B – Define a Collective

  • Describe the shared points of identity between members of this group
  • List at least two key values this group holds in commons.
  • Articulate at least two key concerns this group shares.
  • Outline at least two aims or goals to which this group plans to dedicate some portion of their energy and resources.
  • Identify a culturally and/or historically meaningful geographic with which the group can identify itself.

Component Three) – In your journal, compose an initial draft of your collective’s statement. Your statement does not need to be as long as the Combahee River Collective’s statement, though it can be. You should think about your statement being at least one page if it were typed and single spaced with 12 point Times New Roman font and 1 inch margins.

Week Eight

Go back to week seven’s journal prompt options.
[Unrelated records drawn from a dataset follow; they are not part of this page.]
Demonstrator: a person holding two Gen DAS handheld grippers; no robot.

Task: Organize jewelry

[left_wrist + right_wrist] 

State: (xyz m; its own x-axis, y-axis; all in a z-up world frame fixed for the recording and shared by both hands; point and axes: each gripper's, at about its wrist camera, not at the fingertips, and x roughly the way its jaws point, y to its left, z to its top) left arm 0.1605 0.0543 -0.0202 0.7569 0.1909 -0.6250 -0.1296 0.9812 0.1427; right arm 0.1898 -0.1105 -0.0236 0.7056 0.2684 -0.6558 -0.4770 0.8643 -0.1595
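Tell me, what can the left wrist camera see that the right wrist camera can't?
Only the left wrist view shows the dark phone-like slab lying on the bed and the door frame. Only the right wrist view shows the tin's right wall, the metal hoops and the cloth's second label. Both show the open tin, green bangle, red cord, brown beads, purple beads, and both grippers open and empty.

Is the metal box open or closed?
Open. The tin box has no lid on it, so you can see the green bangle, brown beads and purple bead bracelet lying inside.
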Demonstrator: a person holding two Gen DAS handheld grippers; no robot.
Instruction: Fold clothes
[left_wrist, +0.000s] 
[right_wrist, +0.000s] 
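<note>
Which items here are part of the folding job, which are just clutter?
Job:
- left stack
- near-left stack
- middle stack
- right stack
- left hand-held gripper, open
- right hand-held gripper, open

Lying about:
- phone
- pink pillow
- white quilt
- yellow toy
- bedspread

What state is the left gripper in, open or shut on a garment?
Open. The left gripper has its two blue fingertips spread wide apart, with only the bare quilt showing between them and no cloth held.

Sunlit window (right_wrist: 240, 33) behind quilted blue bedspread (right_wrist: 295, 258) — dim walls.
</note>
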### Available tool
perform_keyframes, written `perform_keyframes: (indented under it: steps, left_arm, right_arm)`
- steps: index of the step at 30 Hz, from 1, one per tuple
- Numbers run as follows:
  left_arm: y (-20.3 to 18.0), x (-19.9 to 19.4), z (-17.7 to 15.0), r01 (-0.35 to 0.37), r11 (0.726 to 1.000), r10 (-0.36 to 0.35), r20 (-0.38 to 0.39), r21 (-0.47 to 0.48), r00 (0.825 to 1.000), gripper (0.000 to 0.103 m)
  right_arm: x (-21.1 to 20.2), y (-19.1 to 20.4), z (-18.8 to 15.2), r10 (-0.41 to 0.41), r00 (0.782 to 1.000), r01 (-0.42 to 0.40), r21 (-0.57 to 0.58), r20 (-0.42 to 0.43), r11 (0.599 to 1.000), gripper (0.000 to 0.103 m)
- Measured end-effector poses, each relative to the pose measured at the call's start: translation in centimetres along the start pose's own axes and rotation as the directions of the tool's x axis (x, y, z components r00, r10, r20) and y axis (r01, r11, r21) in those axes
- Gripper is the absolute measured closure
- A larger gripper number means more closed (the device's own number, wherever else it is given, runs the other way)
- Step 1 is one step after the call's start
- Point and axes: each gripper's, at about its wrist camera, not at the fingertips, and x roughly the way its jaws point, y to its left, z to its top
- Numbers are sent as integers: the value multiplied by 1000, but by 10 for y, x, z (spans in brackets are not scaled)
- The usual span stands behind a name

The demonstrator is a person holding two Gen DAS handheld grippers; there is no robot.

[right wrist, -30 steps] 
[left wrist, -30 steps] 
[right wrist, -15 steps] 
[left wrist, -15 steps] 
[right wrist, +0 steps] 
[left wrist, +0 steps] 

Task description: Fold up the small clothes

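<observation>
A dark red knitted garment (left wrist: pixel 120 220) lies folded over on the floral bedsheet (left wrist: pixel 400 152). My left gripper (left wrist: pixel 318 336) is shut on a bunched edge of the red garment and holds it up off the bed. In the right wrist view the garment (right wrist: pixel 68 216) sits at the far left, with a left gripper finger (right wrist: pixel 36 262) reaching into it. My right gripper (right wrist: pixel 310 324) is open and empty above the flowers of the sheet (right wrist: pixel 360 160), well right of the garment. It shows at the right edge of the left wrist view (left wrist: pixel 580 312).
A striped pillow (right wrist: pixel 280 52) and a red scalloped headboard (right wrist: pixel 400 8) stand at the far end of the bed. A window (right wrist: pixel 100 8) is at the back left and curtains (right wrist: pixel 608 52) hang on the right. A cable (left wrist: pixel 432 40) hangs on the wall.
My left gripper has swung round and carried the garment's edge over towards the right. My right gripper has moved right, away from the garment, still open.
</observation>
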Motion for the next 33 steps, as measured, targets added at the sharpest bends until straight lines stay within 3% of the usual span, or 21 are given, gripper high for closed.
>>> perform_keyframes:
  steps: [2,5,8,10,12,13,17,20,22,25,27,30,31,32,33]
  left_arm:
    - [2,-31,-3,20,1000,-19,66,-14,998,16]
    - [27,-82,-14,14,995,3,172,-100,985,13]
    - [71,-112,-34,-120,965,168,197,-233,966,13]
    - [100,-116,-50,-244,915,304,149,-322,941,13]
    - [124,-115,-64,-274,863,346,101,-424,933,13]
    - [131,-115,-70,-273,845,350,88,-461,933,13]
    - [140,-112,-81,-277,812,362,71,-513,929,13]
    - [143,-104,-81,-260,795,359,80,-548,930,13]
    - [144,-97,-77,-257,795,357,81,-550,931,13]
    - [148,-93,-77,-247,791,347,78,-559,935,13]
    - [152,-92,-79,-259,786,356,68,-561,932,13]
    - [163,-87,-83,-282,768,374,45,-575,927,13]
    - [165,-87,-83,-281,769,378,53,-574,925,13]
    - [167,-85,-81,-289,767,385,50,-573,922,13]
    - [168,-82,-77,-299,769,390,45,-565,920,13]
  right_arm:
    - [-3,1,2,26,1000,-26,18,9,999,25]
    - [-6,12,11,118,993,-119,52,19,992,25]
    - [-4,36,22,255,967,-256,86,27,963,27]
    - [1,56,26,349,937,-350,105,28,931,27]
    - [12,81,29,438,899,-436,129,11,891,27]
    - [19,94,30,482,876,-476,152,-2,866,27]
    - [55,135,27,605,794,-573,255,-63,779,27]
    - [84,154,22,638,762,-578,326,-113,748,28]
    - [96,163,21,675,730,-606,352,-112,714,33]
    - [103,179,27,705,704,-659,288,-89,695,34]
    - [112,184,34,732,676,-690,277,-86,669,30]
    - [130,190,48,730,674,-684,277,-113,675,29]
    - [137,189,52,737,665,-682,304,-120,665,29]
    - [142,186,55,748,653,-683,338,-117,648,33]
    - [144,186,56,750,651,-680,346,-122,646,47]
Either continue to develop a journal prompt that you wish to develop further OR choose a different prompt for this week’s journaling.

Week Nine

Attend the Meredith Clark New Directions Lecture (or listen to the recording circulated via email after the event). Choose one of the following prompts to reflect on in your journal:

OPTION ONE: Reflecting and Detecting

  • A) Reflect on each of what Dr. Clark refers to as the seven dark spirits (or “demons”) of white dominance in here life. As you think about each of these seven demons, consider which ones seem more or less resonant in your life and why.
  • B) Based on what you’ve observed about Dr. Clark’s seven dark spirits and your own life, identify in your own words the seven dark spirits of white dominance most operative in your own own life. While some of your list may be similar to Dr. Clark’s list, you may only directly quote Dr. Clark in identifying and describing two of your seven dark spirits. Meaning if you identify “codified antiblackness” and “fatigue” as two of your demons, you cannot also identify “comfort and complacency” as a demon (though you may identify a demon that is very similar to “comfort and complacency).

OR

OPTION TWO: Assessing & Strategizing

  • A) Following Dr. Clark’s encouragement to do so, identify and define the seven dark spirits of white supremacy most operative in your own own life. While some of your list may be similar to Dr. Clark’s list, you may only directly quote Dr. Clark in identifying and describing two of your seven dark spirits. Meaning if you identify “codified antiblackness” and “fatigue” as two of your demons, you cannot also identify “comfort and complacency” as a demon (though you may identify a demon that is very similar to “comfort and complacency).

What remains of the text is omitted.